Work order
Every line from the one with "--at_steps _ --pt" to the one with "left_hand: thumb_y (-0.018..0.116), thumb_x", including those two, is to be copied exactly; all other lines of the entries below are left out.

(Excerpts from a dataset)
****************

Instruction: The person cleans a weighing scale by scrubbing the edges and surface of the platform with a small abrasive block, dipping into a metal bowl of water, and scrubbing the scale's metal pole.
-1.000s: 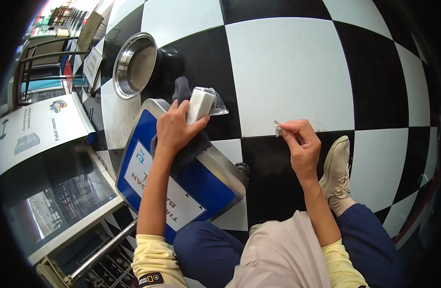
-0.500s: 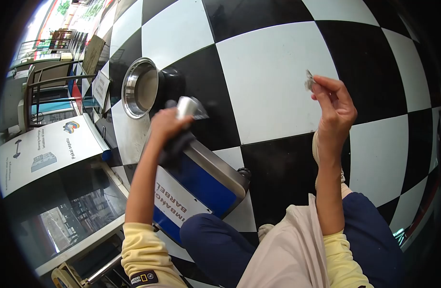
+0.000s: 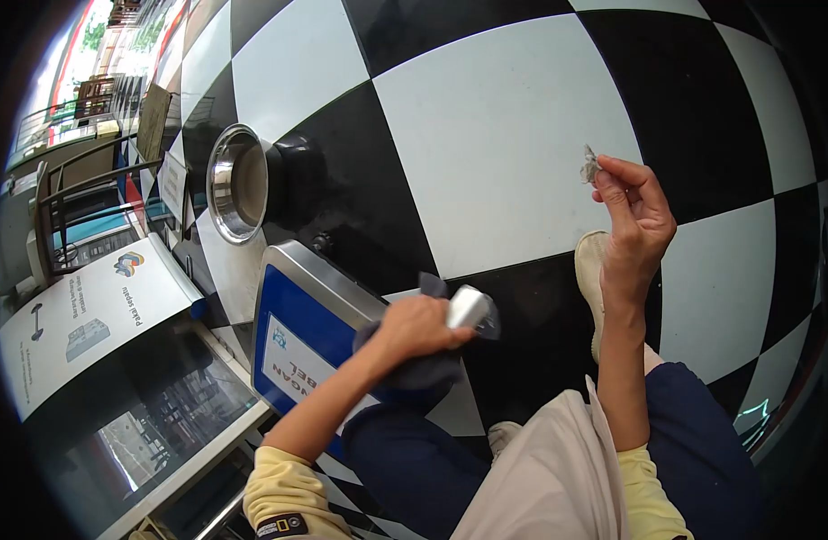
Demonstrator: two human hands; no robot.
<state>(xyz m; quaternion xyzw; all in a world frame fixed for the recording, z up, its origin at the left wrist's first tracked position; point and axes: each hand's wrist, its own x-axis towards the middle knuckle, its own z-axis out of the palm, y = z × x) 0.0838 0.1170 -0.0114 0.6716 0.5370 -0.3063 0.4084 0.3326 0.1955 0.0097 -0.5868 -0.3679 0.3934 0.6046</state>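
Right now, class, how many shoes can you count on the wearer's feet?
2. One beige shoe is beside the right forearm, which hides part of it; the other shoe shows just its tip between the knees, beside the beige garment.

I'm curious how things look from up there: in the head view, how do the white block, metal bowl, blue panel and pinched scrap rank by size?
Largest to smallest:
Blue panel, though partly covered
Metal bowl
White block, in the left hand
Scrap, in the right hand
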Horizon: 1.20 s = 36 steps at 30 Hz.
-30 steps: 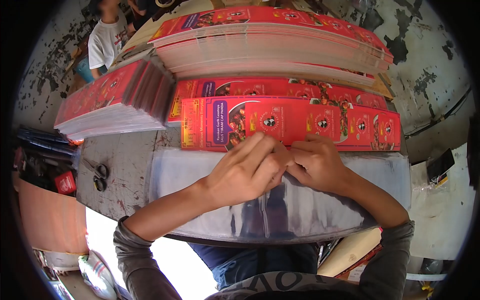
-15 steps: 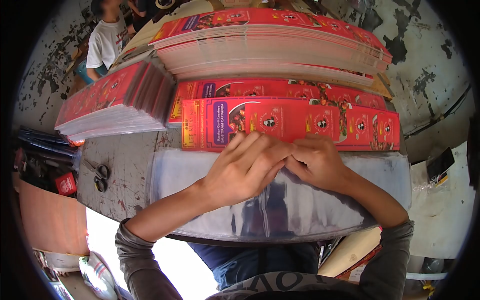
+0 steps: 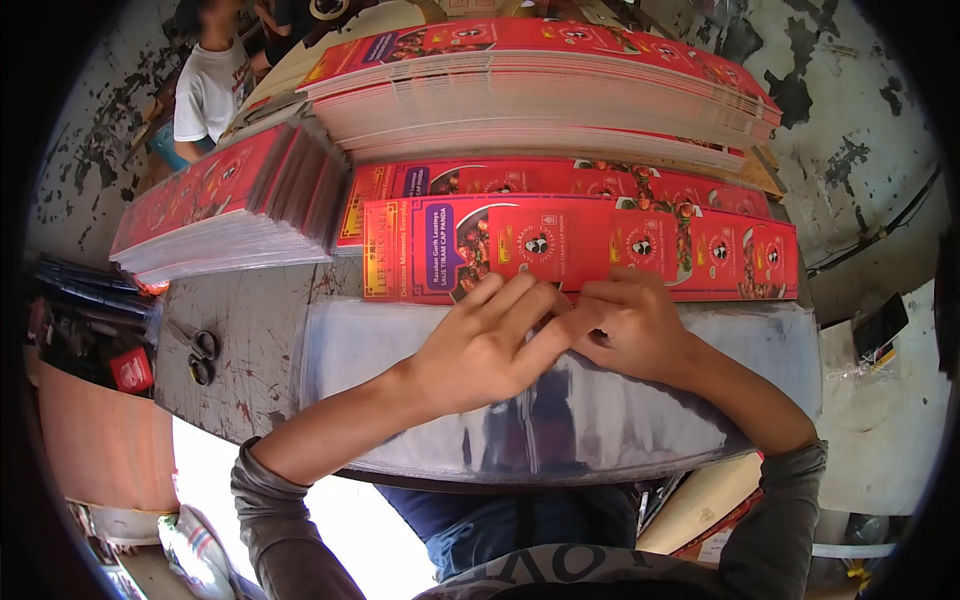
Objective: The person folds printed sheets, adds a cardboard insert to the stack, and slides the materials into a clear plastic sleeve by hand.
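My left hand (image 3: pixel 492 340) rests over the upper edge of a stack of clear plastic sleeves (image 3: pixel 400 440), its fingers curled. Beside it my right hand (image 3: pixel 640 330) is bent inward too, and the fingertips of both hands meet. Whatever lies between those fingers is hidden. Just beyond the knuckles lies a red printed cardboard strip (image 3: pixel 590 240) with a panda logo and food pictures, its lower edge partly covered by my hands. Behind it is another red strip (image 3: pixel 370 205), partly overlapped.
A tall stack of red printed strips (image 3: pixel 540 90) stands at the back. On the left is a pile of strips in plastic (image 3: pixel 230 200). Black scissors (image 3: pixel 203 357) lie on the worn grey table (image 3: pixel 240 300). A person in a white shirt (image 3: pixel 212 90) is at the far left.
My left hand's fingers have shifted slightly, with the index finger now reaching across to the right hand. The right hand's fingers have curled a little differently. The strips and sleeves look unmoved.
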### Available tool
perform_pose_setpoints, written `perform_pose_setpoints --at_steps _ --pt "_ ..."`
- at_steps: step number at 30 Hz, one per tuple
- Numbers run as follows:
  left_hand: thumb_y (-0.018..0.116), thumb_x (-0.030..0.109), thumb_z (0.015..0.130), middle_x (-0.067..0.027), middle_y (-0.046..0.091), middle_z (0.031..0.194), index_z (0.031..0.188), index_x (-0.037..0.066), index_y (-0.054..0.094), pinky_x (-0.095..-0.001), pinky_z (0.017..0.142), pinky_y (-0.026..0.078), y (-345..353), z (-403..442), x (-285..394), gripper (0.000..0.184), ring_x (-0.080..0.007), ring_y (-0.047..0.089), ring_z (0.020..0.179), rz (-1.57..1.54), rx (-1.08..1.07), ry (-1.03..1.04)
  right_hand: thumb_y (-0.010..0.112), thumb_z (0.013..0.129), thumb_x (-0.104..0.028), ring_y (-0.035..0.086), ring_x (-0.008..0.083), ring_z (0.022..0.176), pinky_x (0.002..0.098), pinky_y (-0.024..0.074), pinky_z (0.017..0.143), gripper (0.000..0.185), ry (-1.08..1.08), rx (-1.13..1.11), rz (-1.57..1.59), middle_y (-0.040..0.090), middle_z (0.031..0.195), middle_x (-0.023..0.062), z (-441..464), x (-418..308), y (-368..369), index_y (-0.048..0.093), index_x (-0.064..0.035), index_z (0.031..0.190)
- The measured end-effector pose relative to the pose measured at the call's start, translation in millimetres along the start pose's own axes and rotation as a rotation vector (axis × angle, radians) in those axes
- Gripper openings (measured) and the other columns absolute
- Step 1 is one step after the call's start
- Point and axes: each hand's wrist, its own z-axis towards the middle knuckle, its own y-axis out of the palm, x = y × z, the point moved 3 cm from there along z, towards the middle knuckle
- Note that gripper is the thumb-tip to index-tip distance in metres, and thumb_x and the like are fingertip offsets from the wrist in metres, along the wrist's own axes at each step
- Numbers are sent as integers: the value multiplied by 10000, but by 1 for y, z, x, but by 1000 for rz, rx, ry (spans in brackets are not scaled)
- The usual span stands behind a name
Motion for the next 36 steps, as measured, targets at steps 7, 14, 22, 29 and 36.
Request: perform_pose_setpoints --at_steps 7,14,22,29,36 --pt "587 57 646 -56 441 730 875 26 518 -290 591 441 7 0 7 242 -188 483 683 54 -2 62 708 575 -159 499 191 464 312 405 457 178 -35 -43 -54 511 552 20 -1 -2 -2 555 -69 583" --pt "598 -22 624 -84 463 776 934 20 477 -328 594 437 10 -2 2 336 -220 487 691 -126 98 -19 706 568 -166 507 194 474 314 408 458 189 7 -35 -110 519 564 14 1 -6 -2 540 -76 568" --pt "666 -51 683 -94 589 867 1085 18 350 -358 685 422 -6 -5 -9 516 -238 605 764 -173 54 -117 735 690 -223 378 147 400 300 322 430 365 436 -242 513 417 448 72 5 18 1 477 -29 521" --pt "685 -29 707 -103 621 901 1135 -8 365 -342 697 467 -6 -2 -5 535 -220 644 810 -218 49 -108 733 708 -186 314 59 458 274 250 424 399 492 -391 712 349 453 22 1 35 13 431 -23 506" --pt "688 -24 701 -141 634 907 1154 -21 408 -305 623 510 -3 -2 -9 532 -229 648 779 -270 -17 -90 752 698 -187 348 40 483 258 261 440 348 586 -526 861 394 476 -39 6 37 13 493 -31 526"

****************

Exercise answer
perform_pose_setpoints, written `perform_pose_setpoints --at_steps _ --pt "_ ..."`
- at_steps: step number at 30 Hz, one per tuple
- Numbers run as follows:
  left_hand: thumb_y (-0.018..0.116), thumb_x (-0.030..0.109), thumb_z (0.015..0.130), middle_x (-0.067..0.027), middle_y (-0.046..0.091), middle_z (0.031..0.194), index_z (0.031..0.188), index_x (-0.037..0.066), index_y (-0.054..0.094), pinky_x (-0.095..-0.001), pinky_z (0.017..0.142), pinky_y (-0.026..0.078), y (-345..353), z (-403..442), x (-285..394), gripper (0.000..0.184), ring_x (-0.080..0.007), ring_y (-0.047..0.089), ring_z (0.020..0.179), rz (-1.57..1.54), rx (-1.08..1.07), ry (-1.03..1.04)

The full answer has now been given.